* **Task statement**: Omit the pictures and print exactly the lines of the listing below, starting at the first and ending at the line containing "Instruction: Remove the".

* **Data under study**:

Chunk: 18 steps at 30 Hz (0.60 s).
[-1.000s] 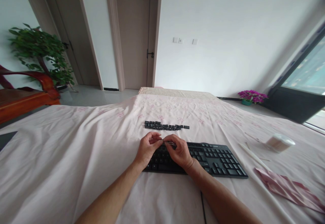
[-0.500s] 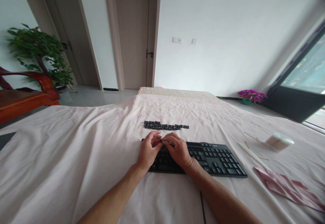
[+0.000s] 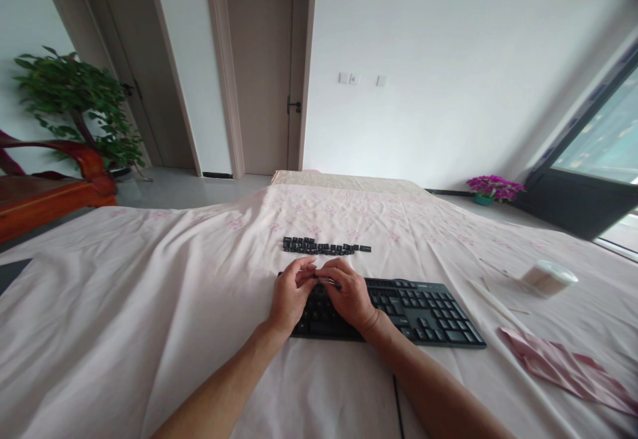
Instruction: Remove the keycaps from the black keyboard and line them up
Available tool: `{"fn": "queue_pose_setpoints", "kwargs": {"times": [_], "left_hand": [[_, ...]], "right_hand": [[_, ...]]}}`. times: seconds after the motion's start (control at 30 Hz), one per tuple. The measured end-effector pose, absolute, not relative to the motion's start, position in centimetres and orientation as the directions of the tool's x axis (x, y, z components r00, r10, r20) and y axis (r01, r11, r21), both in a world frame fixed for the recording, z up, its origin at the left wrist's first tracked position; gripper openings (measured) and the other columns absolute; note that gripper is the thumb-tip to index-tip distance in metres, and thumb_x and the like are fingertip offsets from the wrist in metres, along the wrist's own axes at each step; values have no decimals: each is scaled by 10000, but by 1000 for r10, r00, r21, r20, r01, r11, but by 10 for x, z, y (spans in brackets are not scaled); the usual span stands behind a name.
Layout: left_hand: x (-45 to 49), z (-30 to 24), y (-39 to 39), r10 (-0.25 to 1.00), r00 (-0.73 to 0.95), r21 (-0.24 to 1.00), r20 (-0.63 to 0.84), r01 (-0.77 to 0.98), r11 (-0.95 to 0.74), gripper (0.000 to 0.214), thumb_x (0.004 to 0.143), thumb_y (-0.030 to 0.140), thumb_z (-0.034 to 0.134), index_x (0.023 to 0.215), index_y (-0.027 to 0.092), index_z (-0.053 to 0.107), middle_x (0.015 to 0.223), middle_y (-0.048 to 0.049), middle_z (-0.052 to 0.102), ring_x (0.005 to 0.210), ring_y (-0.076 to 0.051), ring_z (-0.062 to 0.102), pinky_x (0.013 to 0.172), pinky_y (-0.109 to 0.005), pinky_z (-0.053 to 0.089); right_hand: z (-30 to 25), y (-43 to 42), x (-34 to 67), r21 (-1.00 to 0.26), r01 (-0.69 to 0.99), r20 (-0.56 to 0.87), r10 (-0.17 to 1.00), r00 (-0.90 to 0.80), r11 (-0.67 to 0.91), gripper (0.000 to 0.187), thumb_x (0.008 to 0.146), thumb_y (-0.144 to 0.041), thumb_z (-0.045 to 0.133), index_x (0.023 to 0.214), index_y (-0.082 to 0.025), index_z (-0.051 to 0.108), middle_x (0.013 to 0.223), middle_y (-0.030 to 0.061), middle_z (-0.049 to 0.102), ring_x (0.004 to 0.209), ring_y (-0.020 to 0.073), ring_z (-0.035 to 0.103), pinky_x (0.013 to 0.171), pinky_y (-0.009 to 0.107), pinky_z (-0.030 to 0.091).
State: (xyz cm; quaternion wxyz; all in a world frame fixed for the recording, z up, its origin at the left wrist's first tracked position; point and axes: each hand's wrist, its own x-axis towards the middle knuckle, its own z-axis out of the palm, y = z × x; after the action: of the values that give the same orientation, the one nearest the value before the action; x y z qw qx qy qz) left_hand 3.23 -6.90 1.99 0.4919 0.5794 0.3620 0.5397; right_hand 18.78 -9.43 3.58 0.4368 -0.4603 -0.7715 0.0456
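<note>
Over the left end of the black keyboard (image 3: pixel 428 313), the left hand (image 3: pixel 290 294) is curled, its fingertips pinched against the tip of a thin metal tool (image 3: pixel 329 282); whether they grip anything is unclear. Just to its right, the right hand (image 3: pixel 350 296) is closed around that tool. A row of loose black keycaps (image 3: pixel 323 248) lies beyond the keyboard on the pink sheet (image 3: pixel 149 306). Right of the keyboard sit a white tub (image 3: pixel 545 278) and a folded pink cloth (image 3: pixel 563 366). The key legends are too small to read.
</note>
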Motion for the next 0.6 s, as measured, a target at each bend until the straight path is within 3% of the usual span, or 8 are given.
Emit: {"fn": "queue_pose_setpoints", "kwargs": {"times": [0.6], "left_hand": [[32, 22, -70, 952, 159, 965, 262, -26, -261, 380, 734, 148, 649, 1107, 198, 604, 945, -46, 675, 838, -165, 675, 805, -288, 537]], "right_hand": [[34, -93, 188, -472, 652, 662, 727, -182, 593, 225, 836, -93, 542, 948, -230, 681, 929, 48, 608, 844, 161, 605, 782, 276, 508]]}}
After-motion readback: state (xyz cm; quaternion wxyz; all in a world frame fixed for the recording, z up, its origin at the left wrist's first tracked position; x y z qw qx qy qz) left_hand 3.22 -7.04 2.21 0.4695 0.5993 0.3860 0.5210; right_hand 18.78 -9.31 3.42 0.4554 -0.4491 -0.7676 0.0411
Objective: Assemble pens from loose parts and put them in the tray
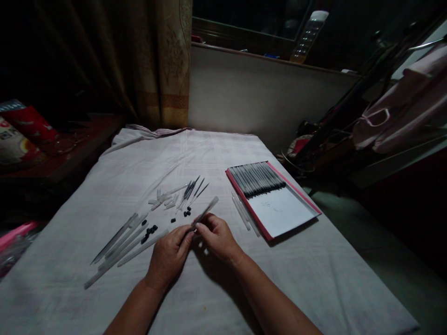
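Observation:
My left hand (166, 255) and my right hand (219, 238) meet over the table's near middle, both closed on a translucent gel pen (210, 205) that points up and right. Their fingers hide its lower part. Left of them lie several clear pen barrels (120, 244) with small black plugs (152, 230). Just beyond the hands are clear caps (171, 202), dark ink refills (188, 191) and more black plugs. To the right, a red-edged tray (239, 195) holds a row of assembled pens (258, 177) above a white sheet (281, 211). Clear tubes (240, 210) rest along its left side.
A pale checked cloth (223, 153) covers the table. A dark side table (87, 144) with red packaging (31, 123) stands at left. Behind are a patterned curtain (174, 60) and a sill with a plastic bottle (309, 37). Pink clothing (401, 107) hangs at right.

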A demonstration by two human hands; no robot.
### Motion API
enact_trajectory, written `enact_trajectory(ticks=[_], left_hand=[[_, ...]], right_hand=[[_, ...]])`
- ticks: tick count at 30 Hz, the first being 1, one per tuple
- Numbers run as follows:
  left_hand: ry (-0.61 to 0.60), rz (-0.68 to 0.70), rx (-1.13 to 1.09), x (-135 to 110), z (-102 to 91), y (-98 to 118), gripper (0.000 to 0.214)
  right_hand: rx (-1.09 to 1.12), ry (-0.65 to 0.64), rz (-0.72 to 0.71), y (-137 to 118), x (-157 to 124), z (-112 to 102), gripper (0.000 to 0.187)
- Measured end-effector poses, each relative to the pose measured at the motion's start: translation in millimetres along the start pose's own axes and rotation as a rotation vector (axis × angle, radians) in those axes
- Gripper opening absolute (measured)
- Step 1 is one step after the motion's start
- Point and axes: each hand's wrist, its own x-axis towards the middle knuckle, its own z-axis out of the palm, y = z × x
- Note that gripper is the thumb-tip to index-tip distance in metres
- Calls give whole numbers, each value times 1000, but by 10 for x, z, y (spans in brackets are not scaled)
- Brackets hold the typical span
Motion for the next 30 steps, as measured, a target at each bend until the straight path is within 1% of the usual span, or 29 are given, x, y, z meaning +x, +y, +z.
enact_trajectory(ticks=[2, 5, 8, 10, 12, 14, 15, 18, 20, 21, 24, 30], left_hand=[[3, 3, -2, 4, -3, 2, 31], [10, 9, 15, 2, -1, -5, 32], [17, 1, 29, -5, 4, -24, 30], [12, -1, 31, -6, 4, -36, 28], [2, 0, 32, -4, 3, -41, 27], [-7, 4, 37, 0, 0, -41, 26], [-8, 6, 40, 2, 0, -41, 27], [-7, 7, 51, 1, 3, -46, 27], [-5, 4, 56, -3, 7, -53, 27], [-4, 2, 57, -5, 10, -57, 26], [-2, -3, 54, -10, 19, -65, 26], [-4, -19, 50, -11, 32, -76, 27]], right_hand=[[4, 3, 2, -39, 22, -61, 23], [15, 76, 33, -108, 88, -210, 26], [-50, 163, 8, -156, 186, -447, 28], [-148, 203, -37, -170, 255, -668, 29], [-303, 230, -78, -185, 328, -943, 30], [-522, 326, -100, -218, 409, -1267, 31], [-649, 394, -76, -244, 454, -1440, 32], [-1018, 530, 69, -339, 602, -1937, 34], [-1231, 594, 162, -385, 698, -2197, 36], [-1322, 587, 216, -395, 742, -2295, 38], [-1479, 515, 317, -376, 849, -2462, 40], [-1543, 446, 351, -292, 995, -2498, 38]])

* **Result**:
Chunk: 18 steps at 30 Hz (0.60 s).
[-1.000s] 
[-0.500s] 
[+0.000s] 
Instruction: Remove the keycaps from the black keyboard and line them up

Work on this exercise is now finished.